BACKGROUND Erythropoietic protoporphyria is a severe photodermatosis that is associated with acute phototoxicity. Patients with this condition have excruciating pain and a markedly reduced quality of life. We evaluated the safety and efficacy of an α-melanocyte-stimulating hormone analogue, afamelanotide, to decrease pain and improve quality of life. METHODS We conducted two multicenter, randomized, double-blind, placebo-controlled trials of subcutaneous implants containing 16 mg of afamelanotide. Patients in the European Union (74 patients) and the United States (94 patients) were randomly assigned, in a 1:1 ratio, to receive a subcutaneous implant containing either afamelanotide or placebo every 60 days (a total of five implants in the European Union study and three in the U.S study). The type and duration of sun exposure, number and severity of phototoxic reactions, and adverse events were recorded over the respective 180-day and 270-day study periods.

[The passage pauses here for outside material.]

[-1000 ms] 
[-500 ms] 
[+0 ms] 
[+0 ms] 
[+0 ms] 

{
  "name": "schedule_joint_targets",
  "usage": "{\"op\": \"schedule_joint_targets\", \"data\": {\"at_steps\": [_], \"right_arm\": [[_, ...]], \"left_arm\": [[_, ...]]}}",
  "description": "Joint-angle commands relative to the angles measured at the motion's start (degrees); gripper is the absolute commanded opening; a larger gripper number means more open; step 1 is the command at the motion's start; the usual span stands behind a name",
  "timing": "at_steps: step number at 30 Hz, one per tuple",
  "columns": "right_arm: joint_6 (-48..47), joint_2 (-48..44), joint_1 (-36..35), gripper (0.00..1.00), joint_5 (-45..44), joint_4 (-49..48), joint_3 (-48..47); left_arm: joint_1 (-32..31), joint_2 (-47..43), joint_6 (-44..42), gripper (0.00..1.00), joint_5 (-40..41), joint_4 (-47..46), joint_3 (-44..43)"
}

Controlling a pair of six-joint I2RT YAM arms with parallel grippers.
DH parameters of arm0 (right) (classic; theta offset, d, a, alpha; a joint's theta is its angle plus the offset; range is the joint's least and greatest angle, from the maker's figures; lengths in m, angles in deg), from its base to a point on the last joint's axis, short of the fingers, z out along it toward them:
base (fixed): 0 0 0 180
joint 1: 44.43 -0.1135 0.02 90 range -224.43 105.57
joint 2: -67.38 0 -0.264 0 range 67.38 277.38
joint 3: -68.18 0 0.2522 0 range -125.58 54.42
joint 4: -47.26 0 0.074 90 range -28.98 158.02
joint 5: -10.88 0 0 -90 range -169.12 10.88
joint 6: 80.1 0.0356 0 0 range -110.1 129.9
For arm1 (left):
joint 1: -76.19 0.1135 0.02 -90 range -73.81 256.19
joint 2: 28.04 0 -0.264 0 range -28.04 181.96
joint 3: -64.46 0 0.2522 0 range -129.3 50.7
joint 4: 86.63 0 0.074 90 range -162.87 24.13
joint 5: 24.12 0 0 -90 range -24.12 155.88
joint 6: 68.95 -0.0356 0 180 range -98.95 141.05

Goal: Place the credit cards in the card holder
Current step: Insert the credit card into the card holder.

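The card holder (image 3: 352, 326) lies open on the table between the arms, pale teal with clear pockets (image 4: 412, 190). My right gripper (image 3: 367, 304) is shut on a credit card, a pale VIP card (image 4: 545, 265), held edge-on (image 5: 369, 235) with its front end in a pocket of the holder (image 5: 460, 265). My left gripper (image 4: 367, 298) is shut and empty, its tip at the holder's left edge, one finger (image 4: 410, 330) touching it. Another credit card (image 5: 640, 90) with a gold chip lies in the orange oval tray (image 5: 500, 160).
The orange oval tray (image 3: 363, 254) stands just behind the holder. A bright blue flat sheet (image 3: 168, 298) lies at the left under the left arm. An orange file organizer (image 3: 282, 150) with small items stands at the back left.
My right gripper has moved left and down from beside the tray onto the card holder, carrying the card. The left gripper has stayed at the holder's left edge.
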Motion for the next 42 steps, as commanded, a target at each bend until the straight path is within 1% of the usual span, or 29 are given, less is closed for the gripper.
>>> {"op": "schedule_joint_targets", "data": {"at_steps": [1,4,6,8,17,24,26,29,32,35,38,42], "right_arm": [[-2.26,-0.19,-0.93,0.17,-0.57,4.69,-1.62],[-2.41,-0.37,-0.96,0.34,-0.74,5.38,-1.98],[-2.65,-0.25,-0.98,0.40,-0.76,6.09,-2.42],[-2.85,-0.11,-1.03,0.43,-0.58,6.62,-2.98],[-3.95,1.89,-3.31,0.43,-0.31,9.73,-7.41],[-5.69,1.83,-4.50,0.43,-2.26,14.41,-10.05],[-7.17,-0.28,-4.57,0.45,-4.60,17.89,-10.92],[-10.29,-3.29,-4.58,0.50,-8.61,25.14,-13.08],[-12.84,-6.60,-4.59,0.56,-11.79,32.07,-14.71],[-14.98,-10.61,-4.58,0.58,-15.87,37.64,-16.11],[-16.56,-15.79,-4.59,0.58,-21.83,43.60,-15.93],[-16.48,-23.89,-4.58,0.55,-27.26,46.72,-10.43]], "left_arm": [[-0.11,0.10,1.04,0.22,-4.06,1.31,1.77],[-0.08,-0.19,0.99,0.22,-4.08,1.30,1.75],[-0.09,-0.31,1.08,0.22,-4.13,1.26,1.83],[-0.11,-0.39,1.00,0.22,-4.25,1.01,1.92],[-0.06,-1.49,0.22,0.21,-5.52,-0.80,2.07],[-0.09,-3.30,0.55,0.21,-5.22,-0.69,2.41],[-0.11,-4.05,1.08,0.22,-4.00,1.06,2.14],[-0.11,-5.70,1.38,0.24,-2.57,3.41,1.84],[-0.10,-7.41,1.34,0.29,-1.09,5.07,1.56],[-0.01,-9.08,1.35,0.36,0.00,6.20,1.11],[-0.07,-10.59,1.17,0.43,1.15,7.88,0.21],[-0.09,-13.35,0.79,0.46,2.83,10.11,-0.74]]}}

Quality of life was assessed with the use of validated questionnaires. A subgroup of U.S. patients underwent photoprovocation testing. The primary efficacy end point was the number of hours of direct exposure to sunlight without pain. RESULTS In the U.S. study, the duration of pain-free time after 6 months was longer in the afamelanotide group (median, 69.4 hours, vs. 40.8 hours in the placebo group; P = 0.04). In the European Union study, the duration of pain-free time after 9 months was also longer in the afamelanotide group than in the placebo group (median, 6.0 hours vs. 0.8 hours; P = 0.005), and the number of phototoxic reactions was lower in the the afamelanotide group (77 vs. 146, P = 0.04). In both trials, quality of life improved with afamelanotide therapy. Adverse events were mostly mild; serious adverse events were not thought to be related to the study drug. CONCLUSIONS Afamelanotide had an acceptable side-effect and adverse-event profile and was associated with an increased duration of sun exposure without pain and improved quality of life in patients with erythropoietic protoporphyria.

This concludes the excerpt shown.